The other side effect I absolutely was not prepared for was the potential damage to my vocal chords. I am a singer, and although I don't make a living from it, it is a joy in my life. Anyone here have an altered voice permanently? Getting my mind around that is scary.

I am about 20 pounds overweight. I have always been heavy, and have lost 25 pounds since my diagnosis, from the stress and the diet. I know I'm not supposed to lose any more during treatment, but I think it is inevitable. So now I am going to have those luxurious dinners I don't: steak, lobster, shrimp, chocolate mouse, you get the idea. Why the f not, right? They may never taste the same to me again. Gulp.

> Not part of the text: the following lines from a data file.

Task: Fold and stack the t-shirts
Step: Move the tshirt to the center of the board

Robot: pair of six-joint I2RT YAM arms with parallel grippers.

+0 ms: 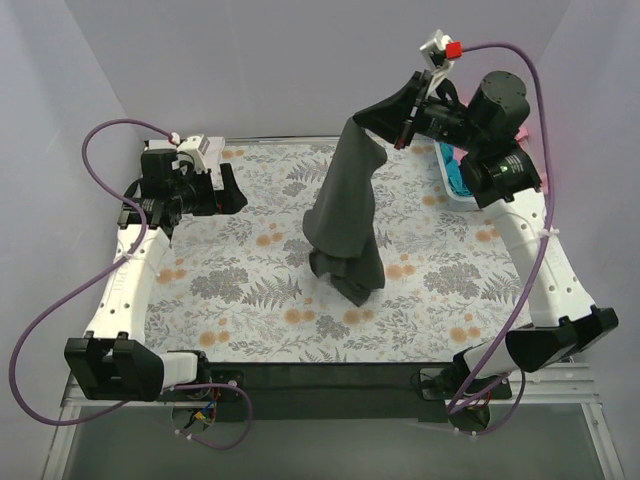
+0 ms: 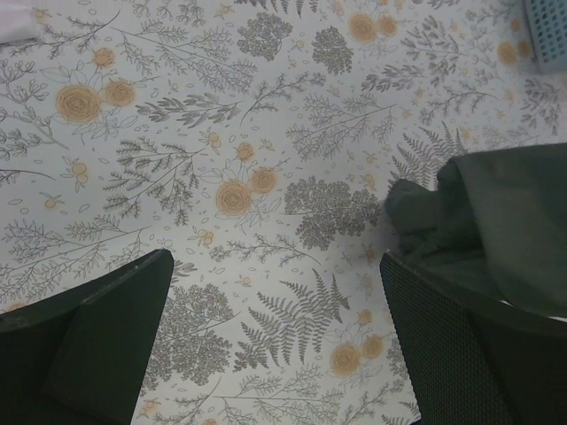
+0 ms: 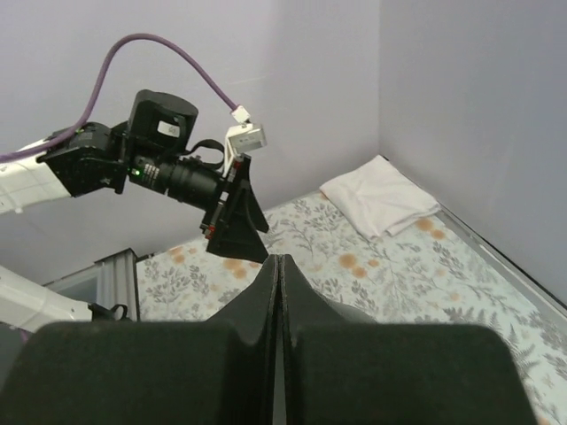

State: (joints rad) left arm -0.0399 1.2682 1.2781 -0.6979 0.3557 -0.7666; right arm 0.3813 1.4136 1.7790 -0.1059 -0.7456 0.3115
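Observation:
My right gripper is shut on the top of the dark charcoal t-shirt and holds it high. The shirt hangs down in a long drape, its lower end bunched on the floral table cloth. In the right wrist view the fingertips are pressed together. My left gripper is open and empty over the table's back left; its view shows the dark shirt just right of its right finger. A folded white t-shirt lies in the far left corner. Teal cloth and pink cloth show at the right.
A white plastic basket stands at the back right under my right arm; its corner shows in the left wrist view. Purple walls close in the back and sides. A dark strip edges the table's near side.

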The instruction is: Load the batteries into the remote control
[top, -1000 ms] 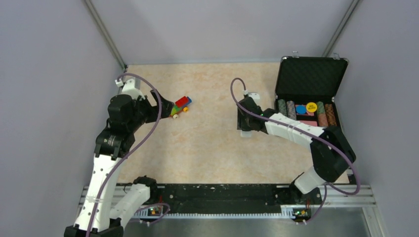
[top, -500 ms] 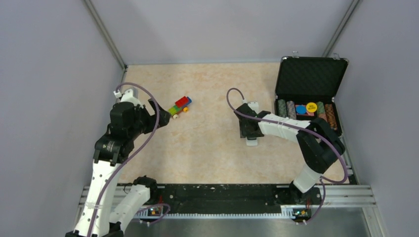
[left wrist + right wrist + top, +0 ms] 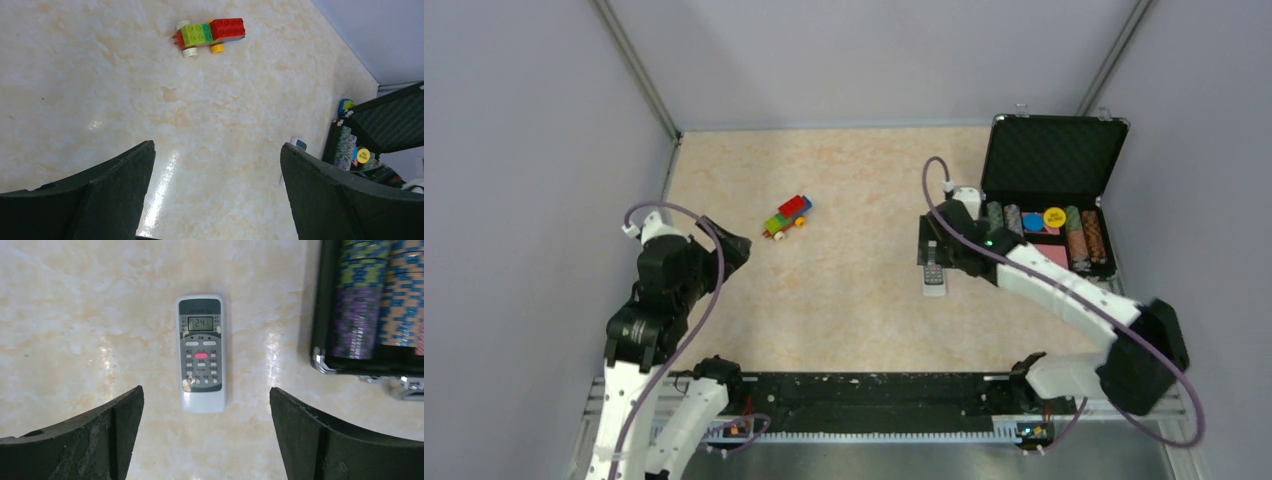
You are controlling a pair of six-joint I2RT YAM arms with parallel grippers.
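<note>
The remote control point(image 3: 201, 352) lies flat and face up on the marble table, its screen lit, its buttons showing and its long side pointing away from me. My right gripper point(image 3: 205, 392) hovers open over its near end, fingers point(image 3: 115, 435) wide on either side and touching nothing. From the top the remote control point(image 3: 934, 279) sits just below the right gripper point(image 3: 929, 240). My left gripper point(image 3: 729, 245) is open and empty at the left, well short of the toy train; in its wrist view the left gripper point(image 3: 217, 146) frames bare table. The batteries are out of view.
A colourful toy-brick train point(image 3: 787, 216) stands left of centre, also in the left wrist view as the train point(image 3: 210, 34). An open black case point(image 3: 1049, 160) with rows of poker chips point(image 3: 370, 300) stands right of the remote, its metal corner point(image 3: 320, 365) close by.
The right gripper has opened wide and lifted back from the remote, which now lies free on the table. The left arm has drawn back toward the near left, away from the train.
</note>
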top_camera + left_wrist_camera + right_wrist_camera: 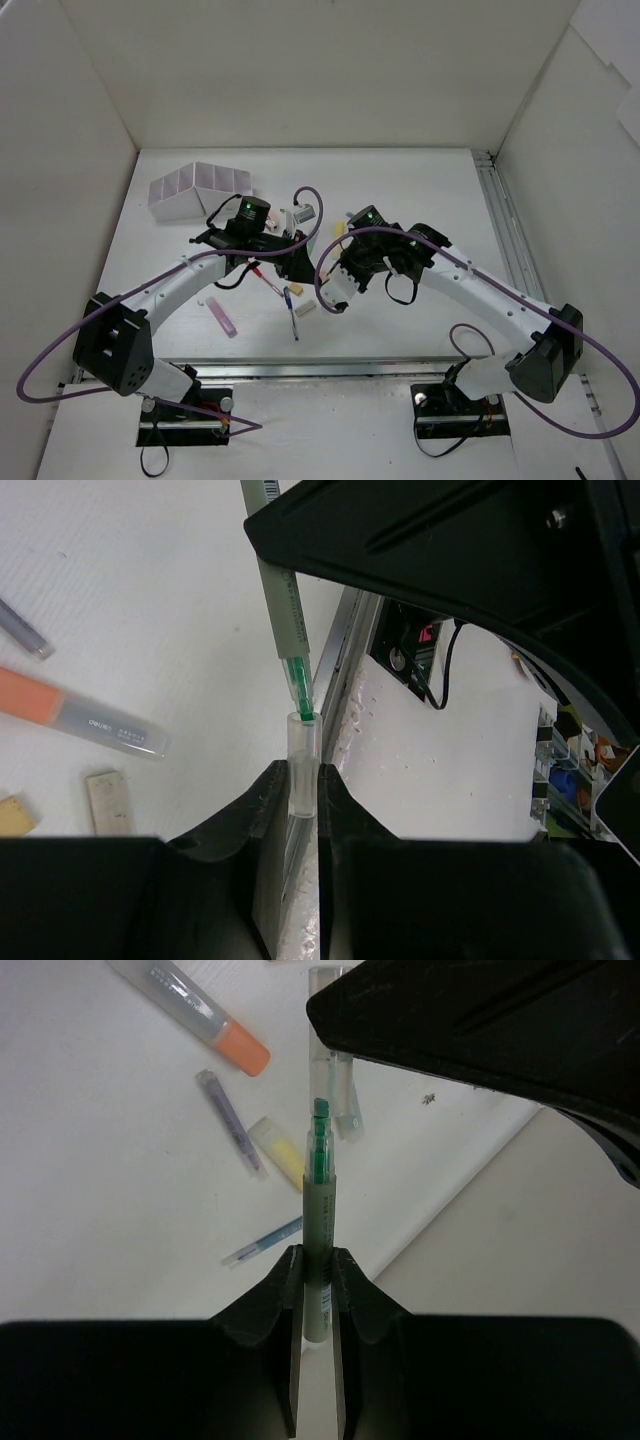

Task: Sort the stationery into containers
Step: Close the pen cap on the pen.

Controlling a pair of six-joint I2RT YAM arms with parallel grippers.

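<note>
My left gripper [303, 770] is shut on a clear marker cap [302, 742]. My right gripper [318, 1255] is shut on the grey-green body of a green marker [320, 1222], whose green tip points at the cap. In the left wrist view the marker [283, 610] has its tip just inside the cap's mouth. In the top view the left gripper [300, 268] and the right gripper [335, 285] meet above the table's middle. The white divided organizer box [200, 190] stands at the far left, apart from both grippers.
A pink marker [223, 315], a red pen [266, 281], a blue pen [291, 312] and an eraser [305, 308] lie under the arms. An orange marker [80, 715] and a grey eraser block [108, 802] lie on the table. A yellow marker [280, 1150] and a purple-grey pen [230, 1120] lie nearby.
</note>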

I'm going to attend a local support group for head and neck cancers. I'm sure that will be beneficial as well.

Thanks for reading.

Katie


10/2/12 Surgery Dx Stage II SCC RLT
11/12/12 Further tongue resec and SND. 3 of 22 lymph + SCC Stage IVa
11/22/12 Hospitalized for infection incision at neck
12/5/13 PET scan tumor at BOT
12/26/12-2/27/13 RT and Cisplatin
4/1/13-5/17/13 3 rounds of Cisplatin, Taxotere and 5-FU
7/19/13 Pet Scan possible recurrence
8/23/13 2nd op at MSKCC, CT Scan
8/31/13 MRI. Both show sizeable mass
9/11/13 CT-guided needle BX + SCC
10/1/13 Erbitux, Cisplatin and Taxotere
2/14/14 Passed away
Joined: Sep 2012
Posts: 381
"OCF Canuck"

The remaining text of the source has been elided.